How many lines in the entries below include the word "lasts"? Respond with the number only.
+++++
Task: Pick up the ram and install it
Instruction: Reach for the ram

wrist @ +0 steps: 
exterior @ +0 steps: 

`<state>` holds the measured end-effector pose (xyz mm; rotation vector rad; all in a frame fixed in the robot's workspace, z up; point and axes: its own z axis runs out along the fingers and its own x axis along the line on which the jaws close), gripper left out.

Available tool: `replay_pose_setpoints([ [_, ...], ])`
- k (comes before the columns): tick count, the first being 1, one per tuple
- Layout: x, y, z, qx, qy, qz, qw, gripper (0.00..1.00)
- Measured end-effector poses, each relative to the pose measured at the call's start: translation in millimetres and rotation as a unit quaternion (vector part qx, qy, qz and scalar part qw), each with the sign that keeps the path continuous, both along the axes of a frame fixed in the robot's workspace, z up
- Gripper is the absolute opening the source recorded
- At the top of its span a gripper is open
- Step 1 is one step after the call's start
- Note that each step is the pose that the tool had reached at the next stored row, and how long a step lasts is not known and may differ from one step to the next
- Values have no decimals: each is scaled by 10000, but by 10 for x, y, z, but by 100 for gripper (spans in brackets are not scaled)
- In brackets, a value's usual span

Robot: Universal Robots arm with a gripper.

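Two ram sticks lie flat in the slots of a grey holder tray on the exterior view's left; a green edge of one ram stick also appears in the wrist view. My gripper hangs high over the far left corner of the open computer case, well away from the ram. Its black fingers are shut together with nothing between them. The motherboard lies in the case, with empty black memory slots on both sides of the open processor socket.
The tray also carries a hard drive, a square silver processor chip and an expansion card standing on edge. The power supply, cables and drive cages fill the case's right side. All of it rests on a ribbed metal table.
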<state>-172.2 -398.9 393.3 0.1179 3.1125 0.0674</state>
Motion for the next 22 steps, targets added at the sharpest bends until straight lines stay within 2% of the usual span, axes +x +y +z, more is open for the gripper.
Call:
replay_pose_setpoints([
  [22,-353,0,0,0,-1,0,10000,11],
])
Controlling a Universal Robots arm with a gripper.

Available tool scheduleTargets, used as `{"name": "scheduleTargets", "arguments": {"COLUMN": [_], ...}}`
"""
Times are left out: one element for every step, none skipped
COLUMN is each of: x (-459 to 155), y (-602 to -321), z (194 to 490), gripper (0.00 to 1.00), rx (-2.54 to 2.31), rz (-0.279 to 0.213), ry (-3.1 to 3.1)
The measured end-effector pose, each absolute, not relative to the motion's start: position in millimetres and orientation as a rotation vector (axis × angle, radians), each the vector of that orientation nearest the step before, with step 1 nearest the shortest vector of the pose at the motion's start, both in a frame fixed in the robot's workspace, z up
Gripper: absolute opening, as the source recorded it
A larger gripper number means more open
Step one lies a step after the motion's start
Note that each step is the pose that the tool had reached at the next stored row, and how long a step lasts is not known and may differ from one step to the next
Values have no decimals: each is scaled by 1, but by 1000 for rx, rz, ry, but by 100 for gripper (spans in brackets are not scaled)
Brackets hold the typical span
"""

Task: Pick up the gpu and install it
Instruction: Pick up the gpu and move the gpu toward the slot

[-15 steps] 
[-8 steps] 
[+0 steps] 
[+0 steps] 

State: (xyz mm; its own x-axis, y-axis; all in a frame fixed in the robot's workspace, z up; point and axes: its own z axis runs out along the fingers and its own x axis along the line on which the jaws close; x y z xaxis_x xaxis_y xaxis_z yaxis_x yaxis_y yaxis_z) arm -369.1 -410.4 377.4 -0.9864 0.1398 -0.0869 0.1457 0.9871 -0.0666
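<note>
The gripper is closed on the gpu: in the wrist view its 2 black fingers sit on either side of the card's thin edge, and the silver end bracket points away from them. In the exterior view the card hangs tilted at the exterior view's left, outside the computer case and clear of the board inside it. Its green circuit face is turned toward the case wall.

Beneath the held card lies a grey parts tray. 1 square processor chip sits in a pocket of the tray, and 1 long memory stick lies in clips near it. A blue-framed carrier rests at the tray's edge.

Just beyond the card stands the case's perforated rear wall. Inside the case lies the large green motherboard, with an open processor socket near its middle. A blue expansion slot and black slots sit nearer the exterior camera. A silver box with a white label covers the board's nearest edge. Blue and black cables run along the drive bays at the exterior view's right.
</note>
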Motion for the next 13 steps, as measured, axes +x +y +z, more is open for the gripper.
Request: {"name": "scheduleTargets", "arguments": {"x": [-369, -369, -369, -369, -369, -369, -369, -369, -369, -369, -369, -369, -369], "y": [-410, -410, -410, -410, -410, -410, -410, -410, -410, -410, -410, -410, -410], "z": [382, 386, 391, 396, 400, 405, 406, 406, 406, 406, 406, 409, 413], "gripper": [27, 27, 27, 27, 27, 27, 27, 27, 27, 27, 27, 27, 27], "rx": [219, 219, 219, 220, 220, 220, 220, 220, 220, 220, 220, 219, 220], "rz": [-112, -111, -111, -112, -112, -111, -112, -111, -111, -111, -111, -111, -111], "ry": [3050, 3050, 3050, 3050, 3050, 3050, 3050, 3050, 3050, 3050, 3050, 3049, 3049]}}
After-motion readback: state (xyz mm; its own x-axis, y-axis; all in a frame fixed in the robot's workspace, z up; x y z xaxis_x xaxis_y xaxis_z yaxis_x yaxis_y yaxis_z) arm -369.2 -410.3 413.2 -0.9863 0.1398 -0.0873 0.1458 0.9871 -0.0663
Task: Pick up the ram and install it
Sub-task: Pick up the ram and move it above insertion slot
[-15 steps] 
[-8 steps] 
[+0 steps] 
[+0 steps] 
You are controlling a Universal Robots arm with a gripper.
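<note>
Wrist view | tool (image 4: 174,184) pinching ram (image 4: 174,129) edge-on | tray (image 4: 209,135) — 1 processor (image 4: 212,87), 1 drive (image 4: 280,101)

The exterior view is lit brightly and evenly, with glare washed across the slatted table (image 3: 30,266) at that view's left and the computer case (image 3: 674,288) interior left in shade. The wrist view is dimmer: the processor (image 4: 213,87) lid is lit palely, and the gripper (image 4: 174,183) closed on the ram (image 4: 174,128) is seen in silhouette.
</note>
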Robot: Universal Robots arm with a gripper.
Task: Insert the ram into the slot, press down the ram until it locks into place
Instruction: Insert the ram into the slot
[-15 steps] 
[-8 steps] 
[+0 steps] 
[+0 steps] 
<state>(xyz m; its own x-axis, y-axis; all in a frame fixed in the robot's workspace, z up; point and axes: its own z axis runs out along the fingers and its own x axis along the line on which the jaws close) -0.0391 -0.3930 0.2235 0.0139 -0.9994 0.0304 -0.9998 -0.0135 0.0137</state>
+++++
Task response
2